Start of Exercise materials
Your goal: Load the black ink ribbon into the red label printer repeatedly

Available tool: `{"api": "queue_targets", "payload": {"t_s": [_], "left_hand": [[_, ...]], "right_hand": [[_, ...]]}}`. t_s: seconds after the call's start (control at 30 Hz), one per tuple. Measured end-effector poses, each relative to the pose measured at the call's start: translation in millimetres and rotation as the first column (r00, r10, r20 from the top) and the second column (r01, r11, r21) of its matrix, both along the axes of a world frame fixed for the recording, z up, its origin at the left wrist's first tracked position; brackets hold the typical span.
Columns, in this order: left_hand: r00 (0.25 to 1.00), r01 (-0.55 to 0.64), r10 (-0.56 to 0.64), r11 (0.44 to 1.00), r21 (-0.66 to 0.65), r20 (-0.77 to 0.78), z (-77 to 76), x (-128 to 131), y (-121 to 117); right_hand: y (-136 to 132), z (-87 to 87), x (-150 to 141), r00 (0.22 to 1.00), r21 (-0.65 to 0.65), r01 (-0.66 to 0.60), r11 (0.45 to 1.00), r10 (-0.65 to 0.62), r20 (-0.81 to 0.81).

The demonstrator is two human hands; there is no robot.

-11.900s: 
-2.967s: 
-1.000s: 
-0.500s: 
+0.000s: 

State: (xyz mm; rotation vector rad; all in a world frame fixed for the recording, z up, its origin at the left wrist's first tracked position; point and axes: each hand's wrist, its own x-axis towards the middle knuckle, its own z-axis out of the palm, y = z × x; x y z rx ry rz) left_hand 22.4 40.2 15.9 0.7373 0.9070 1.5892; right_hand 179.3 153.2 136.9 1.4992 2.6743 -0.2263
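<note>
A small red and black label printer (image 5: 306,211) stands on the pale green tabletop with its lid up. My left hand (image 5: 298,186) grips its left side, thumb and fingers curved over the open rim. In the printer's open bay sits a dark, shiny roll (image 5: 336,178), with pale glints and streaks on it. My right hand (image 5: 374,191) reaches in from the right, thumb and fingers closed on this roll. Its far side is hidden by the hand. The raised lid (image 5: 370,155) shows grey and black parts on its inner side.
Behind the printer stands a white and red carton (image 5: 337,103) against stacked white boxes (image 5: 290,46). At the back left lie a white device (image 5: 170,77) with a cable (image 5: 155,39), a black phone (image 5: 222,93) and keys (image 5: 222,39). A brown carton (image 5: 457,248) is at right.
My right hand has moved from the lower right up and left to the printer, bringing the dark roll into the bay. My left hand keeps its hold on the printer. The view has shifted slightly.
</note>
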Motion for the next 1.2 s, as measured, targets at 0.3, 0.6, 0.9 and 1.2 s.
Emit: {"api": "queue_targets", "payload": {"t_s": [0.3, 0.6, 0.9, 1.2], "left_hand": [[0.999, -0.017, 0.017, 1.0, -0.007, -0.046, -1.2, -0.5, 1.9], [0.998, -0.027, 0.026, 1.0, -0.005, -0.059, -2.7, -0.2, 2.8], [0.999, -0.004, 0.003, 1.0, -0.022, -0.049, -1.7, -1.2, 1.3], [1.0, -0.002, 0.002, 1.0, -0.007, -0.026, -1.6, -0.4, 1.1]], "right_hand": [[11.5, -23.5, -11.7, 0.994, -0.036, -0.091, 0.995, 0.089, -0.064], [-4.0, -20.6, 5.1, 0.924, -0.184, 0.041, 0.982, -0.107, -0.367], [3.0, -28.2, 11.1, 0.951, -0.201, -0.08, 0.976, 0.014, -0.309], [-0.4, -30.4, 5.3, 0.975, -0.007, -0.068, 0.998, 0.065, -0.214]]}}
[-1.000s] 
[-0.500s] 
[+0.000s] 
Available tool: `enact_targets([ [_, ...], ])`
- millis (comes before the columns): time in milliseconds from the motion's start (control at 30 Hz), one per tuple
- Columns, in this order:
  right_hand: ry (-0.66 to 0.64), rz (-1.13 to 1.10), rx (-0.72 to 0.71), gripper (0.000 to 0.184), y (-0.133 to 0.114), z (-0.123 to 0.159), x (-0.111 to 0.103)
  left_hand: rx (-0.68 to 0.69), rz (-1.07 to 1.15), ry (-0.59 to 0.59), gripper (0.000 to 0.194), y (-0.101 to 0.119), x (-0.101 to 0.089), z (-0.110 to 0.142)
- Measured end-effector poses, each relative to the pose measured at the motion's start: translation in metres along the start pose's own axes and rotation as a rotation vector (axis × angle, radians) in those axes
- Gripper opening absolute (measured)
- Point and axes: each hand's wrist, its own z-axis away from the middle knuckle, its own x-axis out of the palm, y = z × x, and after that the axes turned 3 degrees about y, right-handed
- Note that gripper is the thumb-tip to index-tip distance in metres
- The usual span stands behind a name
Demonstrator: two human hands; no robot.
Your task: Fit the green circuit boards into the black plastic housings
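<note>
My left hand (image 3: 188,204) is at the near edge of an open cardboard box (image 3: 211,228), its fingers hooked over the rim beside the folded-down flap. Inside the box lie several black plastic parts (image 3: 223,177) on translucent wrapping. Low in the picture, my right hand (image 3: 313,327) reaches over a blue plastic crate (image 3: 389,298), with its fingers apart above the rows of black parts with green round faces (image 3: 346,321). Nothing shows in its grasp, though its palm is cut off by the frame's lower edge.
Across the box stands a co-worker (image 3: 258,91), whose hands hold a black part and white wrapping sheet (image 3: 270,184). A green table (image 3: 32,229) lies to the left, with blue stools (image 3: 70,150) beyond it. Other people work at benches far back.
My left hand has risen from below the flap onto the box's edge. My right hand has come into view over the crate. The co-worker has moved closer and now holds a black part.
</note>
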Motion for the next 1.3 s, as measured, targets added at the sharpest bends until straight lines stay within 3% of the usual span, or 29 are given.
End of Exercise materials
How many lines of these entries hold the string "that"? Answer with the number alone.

### Answer to the exercise:
2